Another factor that increases vaccine acceptance is concerns about the pandemic. In our study, we found that participants were most concerned about contracting COVID-19 themselves, with the highest percentage stating they were ‘moderately concerned,’ while concern about it spreading to their families was ‘very concerning’ in most cases. Concerns about the potential lethality of COVID-19 were also moderate. According to a study conducted in the United States one week after the pandemic declaration, the level of concern about the pandemic among participants was moderate, and it was found to be more concerning for their families to get sick than for themselves to get infected [32]. In a study conducted in China, the level of concern about COVID-19 was measured at 2.4 out of 5 [33]. In a study involving 1090 participants from 41 countries worldwide, the level of concern about the COVID-19 pandemic was measured at 6.4 out of 10 [34]. Compared to the literature, our study found that the level of concern among the Turkish population was lower. Individuals who were highly concerned about getting infected were less likely to refuse the vaccine [18]. In France, it was also found that vaccine refusal was lower in those who were highly concerned about COVID-19 [21]. According to a study conducted in Germany in January 2021, concerns about COVID-19 infection and fears about its impact on health were significantly positively correlated with vaccine acceptance [35]. In a study conducted in Turkey, individuals with low COVID-19 anxiety were more likely to refuse the vaccine, and those who were highly concerned about getting infected themselves or their loved ones were more willing to get vaccinated [36].

Our study also found a strong and significant positive correlation between concerns about the potential lethality of the COVID-19 virus and the danger of the pandemic and COVID-19 vaccine acceptance. In conclusion, addressing concerns about vaccine safety and efficacy and increasing awareness of the risks of COVID-19 can be effective strategies to improve vaccine acceptance rates and achieve herd immunity.


During the COVID-19 pandemic, it is crucial to enlighten the public about the dangers of the outbreak and educate them on the preventive measures that can be taken. However, when conducting this education, it is essential for the public, especially the highly educated group, to stay as far away as possible from speculative information presented by social media and various publications that have not been proven to be accurate. This is because an increase in vaccine literacy does not necessarily lead to a proportional increase in vaccine acceptance. This situation suggests the presence of circumstances that can create information pollution and confusion regarding vaccine acceptance.

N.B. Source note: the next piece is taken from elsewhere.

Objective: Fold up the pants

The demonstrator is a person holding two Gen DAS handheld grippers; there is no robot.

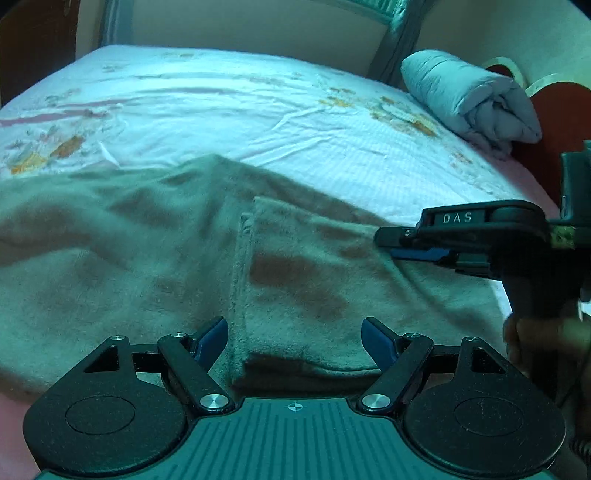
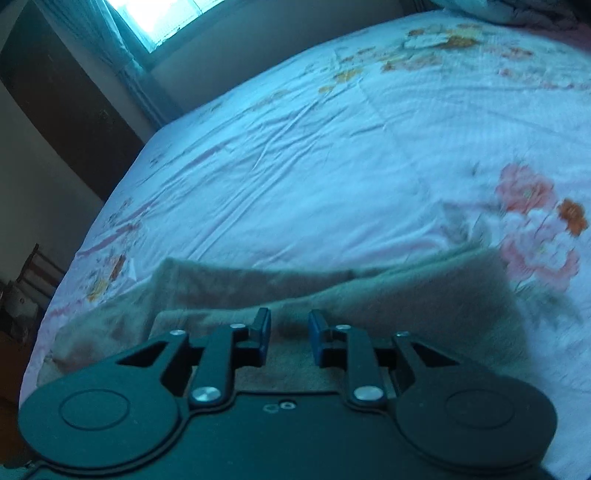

The increase in COVID-19 vaccine acceptance with age may indicate that the older population, which has more access to technology, is more exposed to speculative information about vaccines. Therefore, combating COVID-19 vaccine hesitancy in our country and worldwide requires joint efforts from governments, health policymakers, and media sources, including social media companies.

The growing concerns about the potential lethality of the COVID-19 virus contribute to an increase in COVID-19 vaccine acceptance. Presenting pandemic-related data to the public without concealing it will increase the public’s awareness of COVID-19 mortality, thus enhancing vaccine acceptance.